The word "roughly" marks the lines to report; pull each of them from the listing.

-------------------------

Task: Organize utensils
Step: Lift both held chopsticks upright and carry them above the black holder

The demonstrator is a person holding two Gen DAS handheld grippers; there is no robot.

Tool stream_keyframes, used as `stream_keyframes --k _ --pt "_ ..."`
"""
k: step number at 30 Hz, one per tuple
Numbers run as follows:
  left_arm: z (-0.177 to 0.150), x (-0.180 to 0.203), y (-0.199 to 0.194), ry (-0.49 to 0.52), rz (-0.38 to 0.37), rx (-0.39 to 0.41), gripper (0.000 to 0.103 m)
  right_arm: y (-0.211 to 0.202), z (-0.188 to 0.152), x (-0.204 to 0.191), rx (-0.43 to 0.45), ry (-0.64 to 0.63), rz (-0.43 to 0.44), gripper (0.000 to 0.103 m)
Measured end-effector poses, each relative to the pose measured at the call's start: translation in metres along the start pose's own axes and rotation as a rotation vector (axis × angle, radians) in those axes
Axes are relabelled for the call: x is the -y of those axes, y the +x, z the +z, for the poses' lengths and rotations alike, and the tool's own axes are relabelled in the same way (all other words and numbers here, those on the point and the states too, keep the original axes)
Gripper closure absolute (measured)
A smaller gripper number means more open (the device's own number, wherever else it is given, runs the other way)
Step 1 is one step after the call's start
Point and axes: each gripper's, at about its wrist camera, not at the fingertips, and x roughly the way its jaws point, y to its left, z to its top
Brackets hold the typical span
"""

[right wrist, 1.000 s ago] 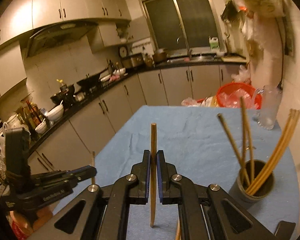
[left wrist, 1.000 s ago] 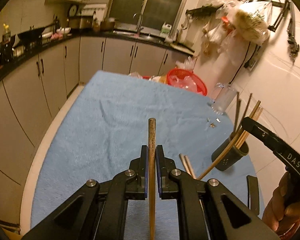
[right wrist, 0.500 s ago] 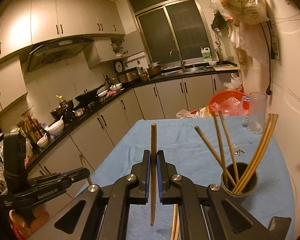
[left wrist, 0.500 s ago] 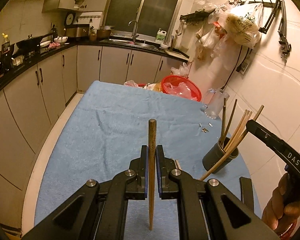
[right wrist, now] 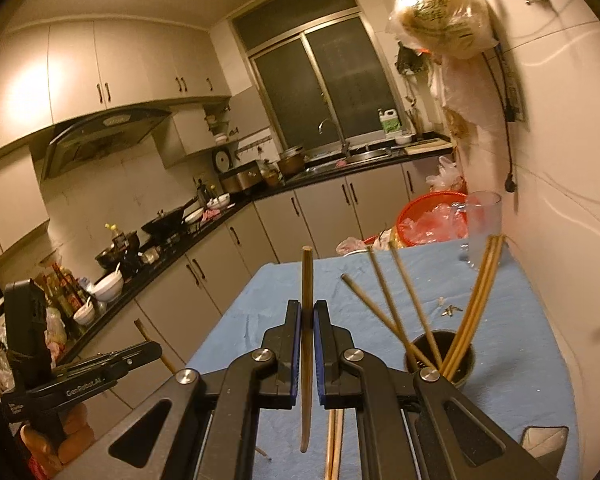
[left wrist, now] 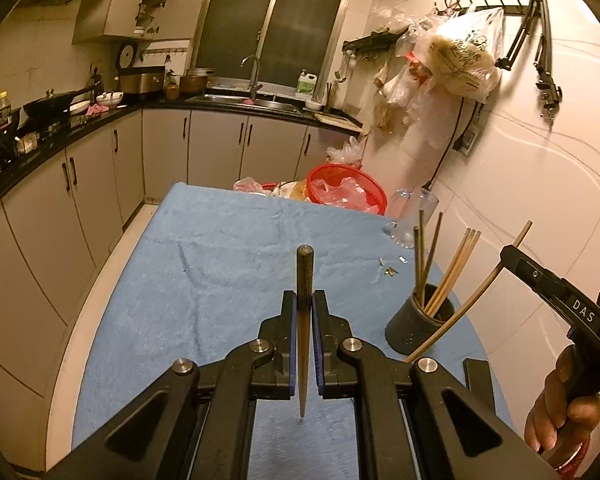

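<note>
My left gripper (left wrist: pixel 304 300) is shut on a dark brown chopstick (left wrist: pixel 303 328) that stands upright above the blue towel. A lighter chopstick (right wrist: pixel 307 320) is clamped upright in my shut right gripper (right wrist: pixel 307 312). A dark cylindrical holder (left wrist: pixel 422 322) with several chopsticks stands on the towel's right side, right of and ahead of the left gripper. In the right wrist view the holder (right wrist: pixel 444 360) is just ahead and right of the fingers. Two chopsticks (right wrist: pixel 334 444) lie on the towel below the right gripper. The other gripper (right wrist: pixel 92 368) shows at lower left there, its chopstick poking up.
The table is covered by a blue towel (left wrist: pixel 228 264). A red basket (left wrist: pixel 346 188) and a glass mug (left wrist: pixel 410 216) stand at its far right end by the tiled wall. A dark flat object (left wrist: pixel 478 380) lies near the holder. Cabinets line the left side.
Both grippers have risen with their chopsticks, so the table looks lower. The right gripper has drifted closer to the holder. Grips unchanged.
</note>
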Motion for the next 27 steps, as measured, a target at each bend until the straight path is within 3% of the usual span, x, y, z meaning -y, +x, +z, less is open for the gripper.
stream_keyframes --k 27 --pt "0.025 0.084 -0.016 0.143 -0.104 0.047 0.095 -0.073 0.017 0.061 0.15 0.116 -0.07 0.097"
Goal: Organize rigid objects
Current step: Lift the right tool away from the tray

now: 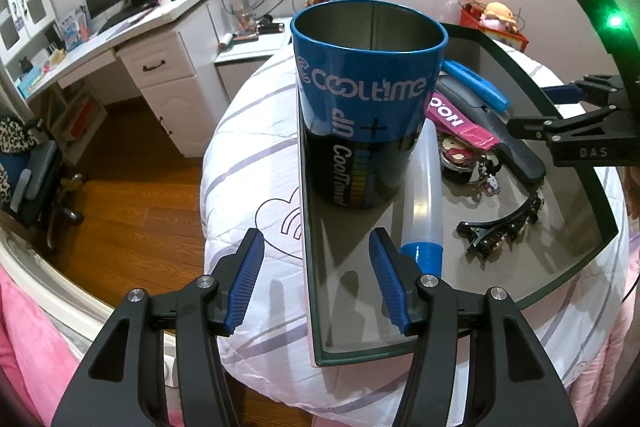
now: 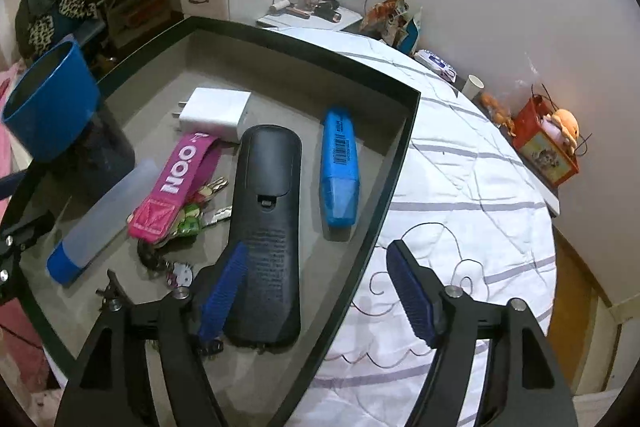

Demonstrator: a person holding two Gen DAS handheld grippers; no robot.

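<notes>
The black remote (image 2: 267, 227) lay in the tray (image 2: 400, 131) on the bed, at 11 o'clock from the right claw (image 2: 316, 291), which gaped wide and empty astride the rim; closing there risked tipping it. The left claw (image 1: 316, 283) stood half-open, empty

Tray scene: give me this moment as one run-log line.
left gripper: open, empty, straddling tray edge | right gripper: open, empty, over tray rim | remote: flat in tray | blue cup: upright in tray
</notes>
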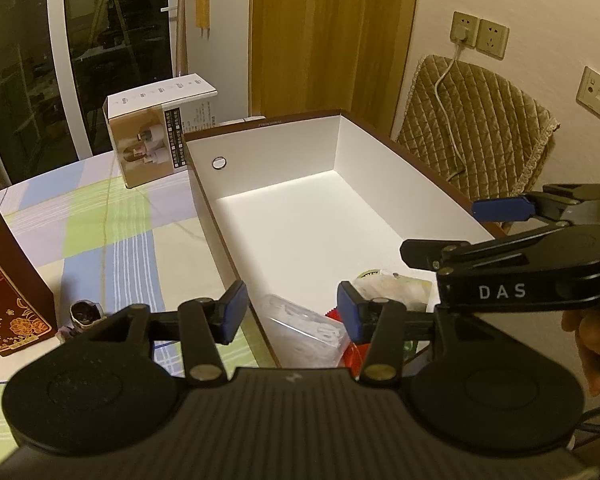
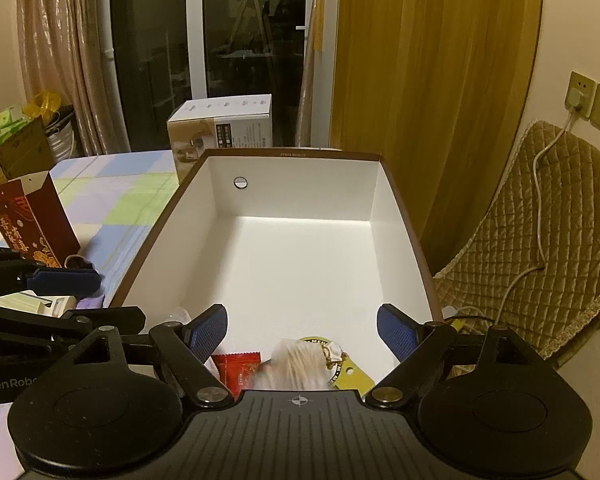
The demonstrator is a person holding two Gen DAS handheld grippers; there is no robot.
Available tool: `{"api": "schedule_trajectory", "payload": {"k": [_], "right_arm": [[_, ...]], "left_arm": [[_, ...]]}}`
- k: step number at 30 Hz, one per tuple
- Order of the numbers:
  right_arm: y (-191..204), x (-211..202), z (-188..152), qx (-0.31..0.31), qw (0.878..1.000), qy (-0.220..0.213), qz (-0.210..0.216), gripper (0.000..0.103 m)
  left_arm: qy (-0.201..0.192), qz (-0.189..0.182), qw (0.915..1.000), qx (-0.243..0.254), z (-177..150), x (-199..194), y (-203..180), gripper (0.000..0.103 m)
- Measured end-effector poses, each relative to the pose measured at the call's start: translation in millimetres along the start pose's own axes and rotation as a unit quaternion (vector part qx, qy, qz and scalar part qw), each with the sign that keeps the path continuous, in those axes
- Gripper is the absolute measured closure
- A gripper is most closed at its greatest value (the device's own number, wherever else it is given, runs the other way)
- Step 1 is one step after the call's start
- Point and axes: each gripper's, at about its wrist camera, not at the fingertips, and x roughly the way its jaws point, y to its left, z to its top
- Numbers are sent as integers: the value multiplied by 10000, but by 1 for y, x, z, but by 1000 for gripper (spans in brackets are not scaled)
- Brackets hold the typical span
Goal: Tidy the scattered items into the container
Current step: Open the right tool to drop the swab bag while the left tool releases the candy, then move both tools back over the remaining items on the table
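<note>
The container is a white box with a brown rim [image 1: 260,126] [image 2: 292,156] on the checked tablecloth. At its near end lie a clear plastic packet [image 1: 300,324], a red sachet [image 2: 238,368], a pale blurred packet [image 2: 296,364] and a yellow-green tag [image 2: 352,372]. My left gripper [image 1: 292,312] is open and empty over the box's near left wall. My right gripper [image 2: 300,336] is open and empty above the items in the box; it also shows in the left wrist view [image 1: 452,232]. A small dark wrapped item [image 1: 85,312] lies on the cloth left of the box.
A dark red carton [image 1: 8,292] [image 2: 36,220] stands on the table at left. A white product box [image 1: 156,136] [image 2: 220,128] stands behind the container. A quilted chair [image 1: 480,128] with a white cable is to the right. Small boxes [image 2: 28,304] lie at left.
</note>
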Motion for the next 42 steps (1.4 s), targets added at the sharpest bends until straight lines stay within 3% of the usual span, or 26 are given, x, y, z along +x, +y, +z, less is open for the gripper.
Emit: {"api": "schedule_trajectory", "payload": {"k": [9,14,20,25,36,42], "right_arm": [[8,-22,2,100,9999,-105,44,16],[17,-38,1,139,9997,-158,97,15],[32,-57,-1,121,9996,-201,171,15],[47,-74,-5,130,9993,-234,264,15],[89,-105,-25,204,9974,-306,626,15],[124,-105,-43,-287,9941,-176,1028,15]], "left_arm": [[-99,75,9999,-51,-2,-24,6,38],[-173,156,9996,-143,-6,-45,14,21],[-214,302,9989,-278,-20,-74,27,7],[-162,382,9986,-341,-41,-100,39,1],[58,886,9945,-551,-99,-152,82,1],[109,1128,9910,-707,-116,-163,104,1]]}}
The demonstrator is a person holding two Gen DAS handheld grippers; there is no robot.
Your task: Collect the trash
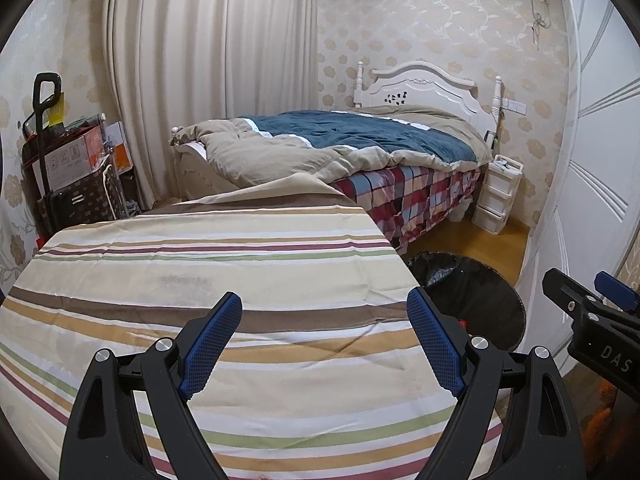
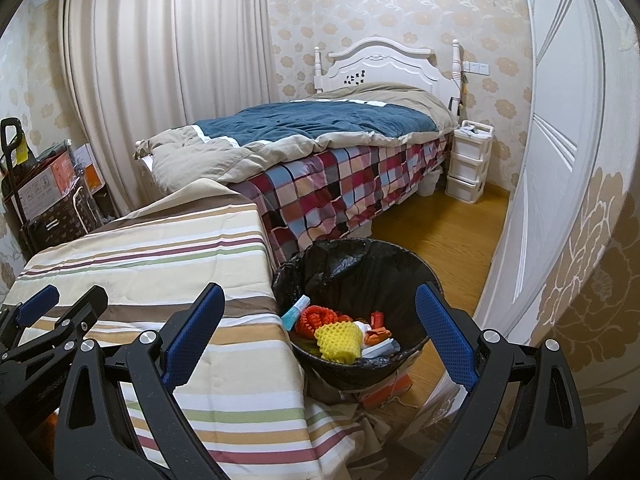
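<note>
A bin lined with a black bag (image 2: 360, 264) stands on the floor right of the striped table (image 2: 180, 256); it also shows in the left wrist view (image 1: 492, 280). In it lie a yellow foam net (image 2: 336, 340), an orange net (image 2: 316, 316), a blue-white tube (image 2: 295, 311) and a small red item (image 2: 377, 317). My right gripper (image 2: 320, 304) is open and empty, above the table's right edge and the bin. My left gripper (image 1: 324, 312) is open and empty over the striped cloth (image 1: 220, 264). The right gripper (image 1: 588, 304) shows at the right of the left wrist view, and the left gripper (image 2: 60, 308) at the left of the right wrist view.
A bed with a plaid sheet (image 2: 340, 184) stands behind the table. A white drawer unit (image 2: 468, 160) is beside the headboard. A white door (image 2: 552, 160) is on the right. Boxes and a trolley (image 1: 68, 160) stand at the left by the curtain (image 1: 208, 60). Wooden floor (image 2: 440, 228) lies beyond the bin.
</note>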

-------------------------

Reply:
Point and axes: each gripper's, at about its wrist camera, not at the fingertips, and x roughly the way its jaws point, y to its left, z to its top
- Point and axes: each gripper's, at about its wrist camera, not at the fingertips, and x roughly the way its jaws point, y to its left, z to its top

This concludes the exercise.